HET NATIONALE PAPIERMUSEUMPROJECT IN MALMEDY
Walter KAEFER
Samenvatting
HET PROJEKT “NATIONAAL MUSEUM VAN HET PAPIER” TE MALMEDY
In 1977 werd hij opgericht door Malmédy in opdracht van het Papiermuseum, Malmédy. De bewoording van het papier wordt echter in dezelfde richting opgeslagen. Aansluitend bij deze geschiedenis toont mannen ook voorwerpen en geeft mannen uitleg over een gerelateerde wetenschap: de watermerken (van studio van de watermerken).
Abstract
VOORSTEL VOOR EEN NATIONAAL BELGISCH MUSEUM VOOR DE PAPIERINDUSTRIE
De gemeente Malmédy vertrouwde in 1977 een commissie toe met de oprichting van een Papierindustriemuseum in Malmédy. Er wordt kort stilgestaan bij de geschiedenis van de industrie in de regio en er worden enkele opmerkingen gemaakt over een verwante discipline: de studie van watermerken.
Sinds de Tweede Wereldoorlog groeit de belangstelling voor de geschiedenis van papier en de technologie ervan. De publicaties over deze belangrijke industrie [[COBELPA, de Vereniging van Pulp-, Papier- en Kartonfabrikanten van België, verenigt 16 bedrijven (22 fabrieken), met een jaarlijkse productie van ongeveer 800.000 ton.]] worden steeds wijder verspreid en veel onderzoekers , aanvankelijk geïsoleerd, groeperen zich. Zo ontstond in 1950 in Duitsland een “Vereniging van Chemische Ingenieurs in de Pulp- en Papierindustrie”. Zijn publicaties verschenen in Papier beschermd (voor het eerst gepubliceerd in Darmstadt als aanvulling op het tijdschrift Das Papier, destijds uitgegeven in 1974 door het Duitse Museum in München), waarvan het laatste nummer dat van januari 1976 was. In 1966 werd in Mainz het “Onderzoekscentrum voor de Papierindustrie: IPHI” opgericht, waaruit een “Vereniging van Papierhistorici ”. Het IPHI-Informatiebulletin, uitgegeven sinds 1966, overgenomen in 1976 van Papiergeschichte. Het eerste congres van de “Vereniging van Chemische Ingenieurs van de Pulp- en Papierindustrie” vond plaats in 1959 in Bamberg. Sindsdien wordt er iedere twee jaar een internationaal congres van Papierhistorici georganiseerd.
De oprichting van musea staat op de agenda. Waarom geen museum voor papier, dit nobele medium van denken?
Aan het begin van de 18e eeuw werd in Malmédy een papierfabriek geïnstalleerd met de steun van de monniken van de abdij van deze plaats.
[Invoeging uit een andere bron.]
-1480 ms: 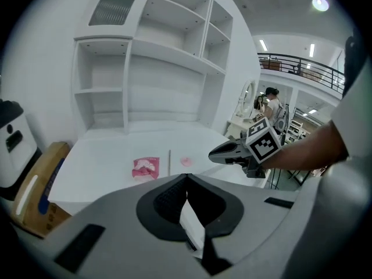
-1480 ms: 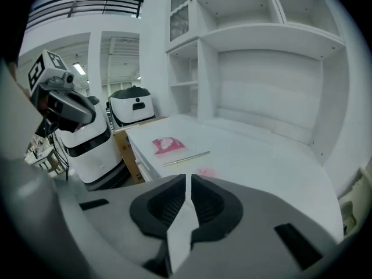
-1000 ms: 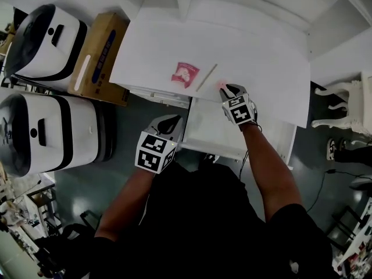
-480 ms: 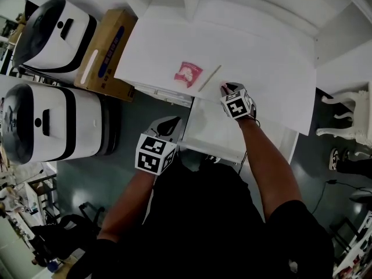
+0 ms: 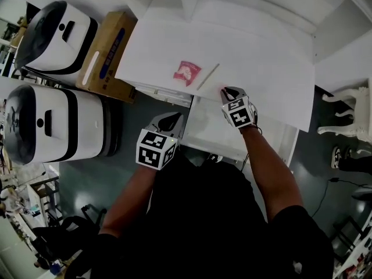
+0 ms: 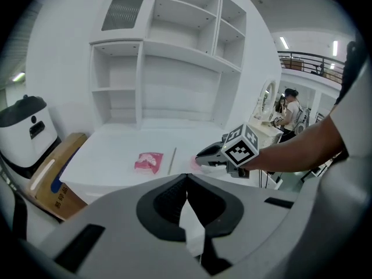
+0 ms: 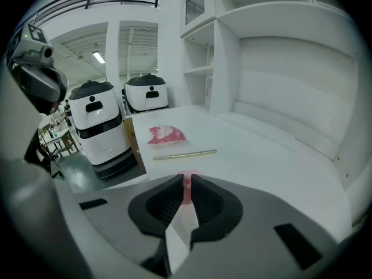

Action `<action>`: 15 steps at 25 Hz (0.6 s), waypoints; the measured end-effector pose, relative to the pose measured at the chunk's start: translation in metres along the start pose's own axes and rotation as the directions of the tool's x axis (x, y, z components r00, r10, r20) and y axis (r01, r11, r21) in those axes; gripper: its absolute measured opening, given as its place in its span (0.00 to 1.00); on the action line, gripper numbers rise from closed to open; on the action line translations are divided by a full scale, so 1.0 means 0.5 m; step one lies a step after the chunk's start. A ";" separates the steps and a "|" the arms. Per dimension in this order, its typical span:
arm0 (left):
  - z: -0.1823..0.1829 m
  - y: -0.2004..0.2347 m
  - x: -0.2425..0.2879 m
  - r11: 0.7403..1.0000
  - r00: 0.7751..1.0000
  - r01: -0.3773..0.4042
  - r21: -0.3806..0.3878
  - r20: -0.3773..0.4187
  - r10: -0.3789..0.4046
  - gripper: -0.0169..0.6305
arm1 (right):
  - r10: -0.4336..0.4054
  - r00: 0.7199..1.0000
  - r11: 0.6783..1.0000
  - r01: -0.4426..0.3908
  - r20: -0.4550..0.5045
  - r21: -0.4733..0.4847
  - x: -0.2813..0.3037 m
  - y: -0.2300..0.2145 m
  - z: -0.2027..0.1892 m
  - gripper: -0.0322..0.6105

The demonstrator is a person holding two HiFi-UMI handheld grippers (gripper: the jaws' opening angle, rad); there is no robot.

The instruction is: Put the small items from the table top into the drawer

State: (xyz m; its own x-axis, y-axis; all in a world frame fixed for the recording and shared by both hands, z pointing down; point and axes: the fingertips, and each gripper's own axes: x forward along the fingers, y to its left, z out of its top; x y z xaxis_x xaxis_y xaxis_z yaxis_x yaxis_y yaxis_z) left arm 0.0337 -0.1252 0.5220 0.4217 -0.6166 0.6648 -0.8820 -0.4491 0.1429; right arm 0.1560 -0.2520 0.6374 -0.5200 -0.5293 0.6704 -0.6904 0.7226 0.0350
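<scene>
Pink packet [image 5: 187,73] beside thin stick [image 5: 207,77] on tabletop [image 5: 261,63]; small pink piece [image 7: 186,183] in right claw [image 5: 225,90].

Your top [image 5: 215,225] is black with short sleeves and fills the lower centre of the head view. Left gripper [image 5: 169,121]: grey shell, black jaw pads, white cube [image 5: 156,149] with black square markers. Right gripper [image 5: 228,90]: same build, with its own marker cube [image 5: 239,113].

The head view looks steeply down from above the white tabletop [image 5: 256,57]. The left gripper view faces it from low and well back, the right gripper view from close over it. All three share the flat pink packet [image 5: 187,73].
</scene>
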 end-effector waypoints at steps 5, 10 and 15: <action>0.003 0.017 0.017 0.998 0.998 0.052 0.029 -0.020 -0.052 0.04 | 0.023 0.999 1.000 -0.023 0.045 0.005 -0.051 0.060 0.009 0.14; 0.010 0.040 0.028 0.991 0.993 0.112 0.067 -0.041 -0.109 0.04 | 0.083 0.997 0.996 -0.083 -0.003 -0.034 -0.077 0.161 -0.027 0.14; 0.009 0.061 0.030 0.982 0.985 0.167 0.092 -0.062 -0.161 0.04 | 0.081 0.987 0.993 -0.092 -0.138 -0.073 -0.024 0.216 -0.108 0.14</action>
State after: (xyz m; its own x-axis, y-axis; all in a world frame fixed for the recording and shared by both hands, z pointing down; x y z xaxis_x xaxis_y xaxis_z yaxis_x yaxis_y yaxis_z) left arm 0.0140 -0.1511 0.5332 0.5447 -0.4951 0.6768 -0.7762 -0.6032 0.1835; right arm 0.1148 -0.1439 0.6731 -0.4996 -0.4024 0.7671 -0.6011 0.7987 0.0276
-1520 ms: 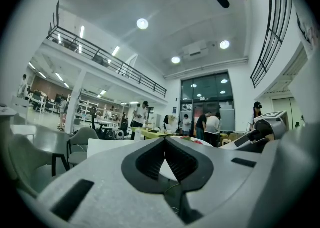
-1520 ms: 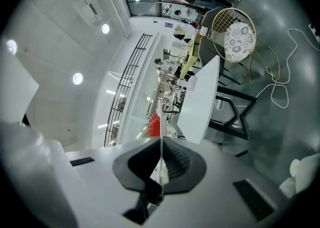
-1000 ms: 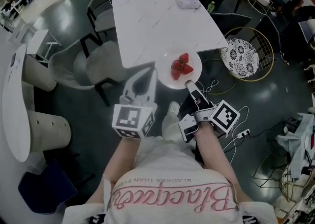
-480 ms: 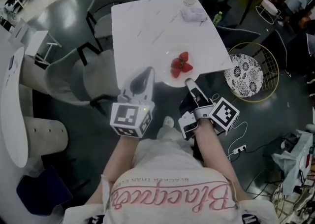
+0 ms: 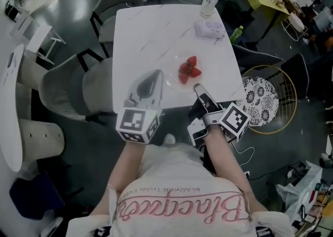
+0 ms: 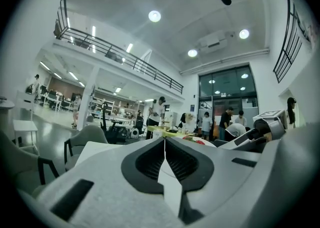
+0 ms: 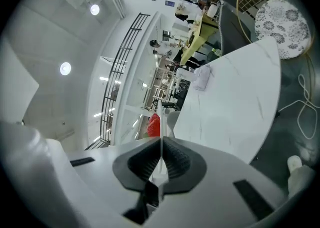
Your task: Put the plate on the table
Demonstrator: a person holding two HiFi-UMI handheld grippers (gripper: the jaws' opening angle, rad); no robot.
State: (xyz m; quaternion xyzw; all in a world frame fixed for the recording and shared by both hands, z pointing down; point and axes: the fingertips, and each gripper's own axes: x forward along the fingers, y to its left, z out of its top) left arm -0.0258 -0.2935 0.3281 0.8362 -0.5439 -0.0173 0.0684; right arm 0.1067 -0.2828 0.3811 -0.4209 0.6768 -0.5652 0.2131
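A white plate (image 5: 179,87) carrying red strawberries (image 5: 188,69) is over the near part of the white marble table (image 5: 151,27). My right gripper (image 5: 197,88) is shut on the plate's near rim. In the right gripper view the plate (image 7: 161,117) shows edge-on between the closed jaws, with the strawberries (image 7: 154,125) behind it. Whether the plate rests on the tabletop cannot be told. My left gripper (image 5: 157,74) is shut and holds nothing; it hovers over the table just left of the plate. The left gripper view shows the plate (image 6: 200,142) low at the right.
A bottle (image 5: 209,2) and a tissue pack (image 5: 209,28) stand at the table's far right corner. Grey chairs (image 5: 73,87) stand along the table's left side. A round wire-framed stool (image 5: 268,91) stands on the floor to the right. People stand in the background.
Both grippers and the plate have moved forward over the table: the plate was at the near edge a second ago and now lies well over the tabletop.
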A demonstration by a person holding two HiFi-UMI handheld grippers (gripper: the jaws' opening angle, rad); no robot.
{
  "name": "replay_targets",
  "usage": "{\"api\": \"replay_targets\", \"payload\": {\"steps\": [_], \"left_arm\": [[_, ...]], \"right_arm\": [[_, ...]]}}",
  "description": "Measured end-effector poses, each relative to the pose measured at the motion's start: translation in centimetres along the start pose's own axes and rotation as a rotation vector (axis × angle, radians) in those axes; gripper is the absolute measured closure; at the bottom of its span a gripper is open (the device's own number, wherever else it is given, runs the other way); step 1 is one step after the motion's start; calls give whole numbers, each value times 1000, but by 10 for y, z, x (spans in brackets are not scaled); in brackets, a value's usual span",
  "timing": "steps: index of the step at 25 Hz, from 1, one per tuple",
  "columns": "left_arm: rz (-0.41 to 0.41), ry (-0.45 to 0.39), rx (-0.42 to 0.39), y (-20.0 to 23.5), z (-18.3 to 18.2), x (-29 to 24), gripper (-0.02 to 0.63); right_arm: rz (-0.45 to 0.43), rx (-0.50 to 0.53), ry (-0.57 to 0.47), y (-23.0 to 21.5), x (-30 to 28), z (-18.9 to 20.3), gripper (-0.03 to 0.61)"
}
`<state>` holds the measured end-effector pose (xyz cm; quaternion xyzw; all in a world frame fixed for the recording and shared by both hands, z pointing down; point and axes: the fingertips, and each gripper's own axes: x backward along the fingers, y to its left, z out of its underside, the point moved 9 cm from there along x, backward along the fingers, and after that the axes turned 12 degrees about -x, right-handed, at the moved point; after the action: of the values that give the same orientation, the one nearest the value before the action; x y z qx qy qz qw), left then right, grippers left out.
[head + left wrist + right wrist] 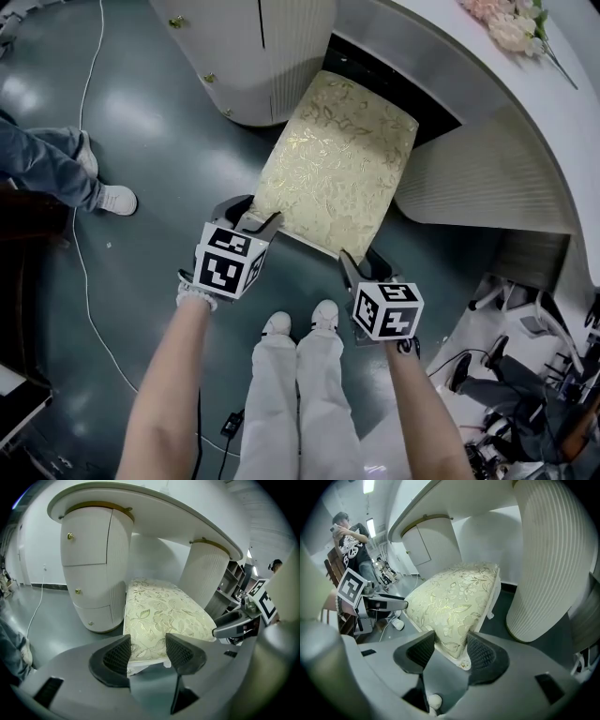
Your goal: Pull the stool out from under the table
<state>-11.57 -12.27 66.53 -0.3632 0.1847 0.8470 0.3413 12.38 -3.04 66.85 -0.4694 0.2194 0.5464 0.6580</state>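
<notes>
My left gripper (147, 651) is clenched on the stool's (337, 159) near left corner; right gripper (450, 651) clenched on its near right corner; stool on the floor (159, 141), far end under the table (525, 103).

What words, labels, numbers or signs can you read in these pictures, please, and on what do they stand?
No text can be read anywhere.
Cubes on the left gripper and the right gripper: black-and-white square markers, no letters.
Bystander's shirt: white print, too blurred to read.
</notes>
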Motion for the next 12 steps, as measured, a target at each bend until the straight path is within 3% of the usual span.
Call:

Van ambachtelijk werd de productie al snel industrieel en kende een echte groei aan het einde van de 19e eeuw. Laten we Noüe, 1848 (p. 475) citeren: “De kartonfabriek werd in 1767 opgericht door de monnik Vecray, maar kwam pas van start na de Franse Revolutie onder de bekwame leiding van de heer Henri Steinbach. De superieure talenten van zijn zoon gaven een nieuwe uitbreiding aan de vervaardiging van dozen voor het polijsten van wol en zijden stoffen. Tot 1840 vervaardigde het bedrijf ongeveer 50.000 dozen per jaar; de belangrijkste afzetmarkten waren België, Duitsland, Oostenrijk, Rusland, Zweden en Spanje. Maar wat het land beroemd maakt, is het briefpapier van deze vooraanstaande industrieel, die, om het meer mogelijkheden te geven, de productie van karton opgaf.